Putting the War in Warminster

At the weekend I decided to go for a pleasant bike ride in Warminster's surrounding countryside. After cycling for about an hour along lanes and paths, ignoring lots of red warning signs, and getting lost, I found myself in a, er, military firing range. When I heard gun shots, I decided to heed the warnings and go back.

Warminster, Wiltshire is renowned as a garrison town. It's not unusual to see army convoys and soldiers in town. My neighbour is a soldier, and seems a nice family guy. He recently had a great time in Basra, and likes guns. A large portion of Salisbury Plain is owned by the MoD – and out of bounds. Cycling and walking around the outskirts, there's a strange feeling as if I'm being watched – by snipers. Like in a Vietnam war film where everything's still – too still... then suddenly there are gun shots coming through the bushes. Nothing feels real – the grass, trees, even the birds – it all feels like an artificial training ground. There's an eerie, empty silence; the grass isn't whistling in the wind, the birds aren't singing. There's a crow following me and I'm sure it's got a CCTV camera built into its eyes. Seemingly innocuous objects take on sinister significance – like discarded farming equipment, old barns, hay stacks, even a dirty sock on the road, and, er, bullet shells, a training camp and tanks.

I eventually found myself in a garrison housing estate – MODern said the sign, but it seemed anything but. That too was empty – rather like the Nevada atomic bomb testing villages (there's one featured in the latest Indiana Jones film) – a discarded tricycle on the pavement, a dog barking – but on Saturday afternoon, completely deserted. Most bizarre for a housing estate was the lack of litter and dumped mattresses and TV sets. There was a ubiquitous Londis on the estate – selling bullets in the place of cigarettes and grenades instead of Pot Noodles. Only joking.

Imber village, seven miles east of Warminster on Salisbury Plain, can only be visited one week in the year. It was a real, functioning village until 1943 when the army requisitioned it for military training purposes and gave the residents 47 days to leave and very little compensation. They were meant to give it back after the war – but didn't. It's still used for training, and in the past was heavily used to prepare troops for combat in Northern Ireland. When I went I almost tripped over some teenage soldiers in camouflage gear with rifles. Imber still has its local pub (unfortunately not functioning), The Bell Inn, and a church. The army have a purpose-built 'German', and more recently an 'Iraqi' village, at nearby Copehill Down – also used for training. These somewhat sinister ghost villages, from a distance, look like quaint Wiltshire towns. Then you get close and a polite sign tells you will be shot if you try to enter.
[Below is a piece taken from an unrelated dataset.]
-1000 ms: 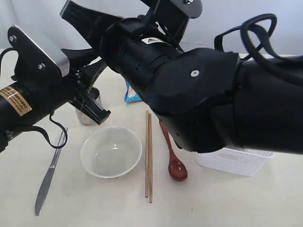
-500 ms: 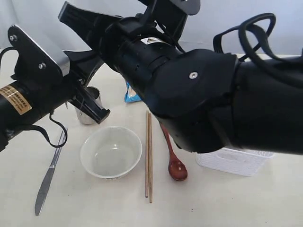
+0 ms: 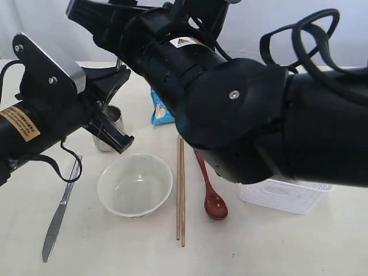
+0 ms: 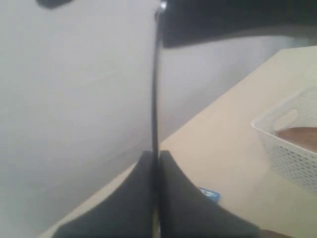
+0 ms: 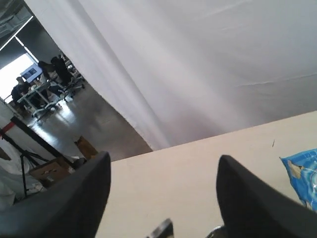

Some people think the UFOs sightings (and sounds) in the 1960s and 70s may have been the army practicing on Salisbury Plain. This month locals may get to see more Unidentified Objects if they're lucky – in the form of surveillance robots taking part in a Grand Challenge on Copehill Down which sees 11 teams competing against each other.

It was somewhat depressing hearing recently Labour Minister for Trade and Investment, Digby Jones, proudly declaring that Britain is now the world's biggest arms exporter. In 1997 Labour had said they would not sell arms to countries that violated human rights. Surprise, surprise, they seem to have gone back on their word. In 2006, 19 of the 20 countries the UK exported arms to, such as China, Israel and Colombia, have a record for abusing human rights. Oh well, at least we're good at something.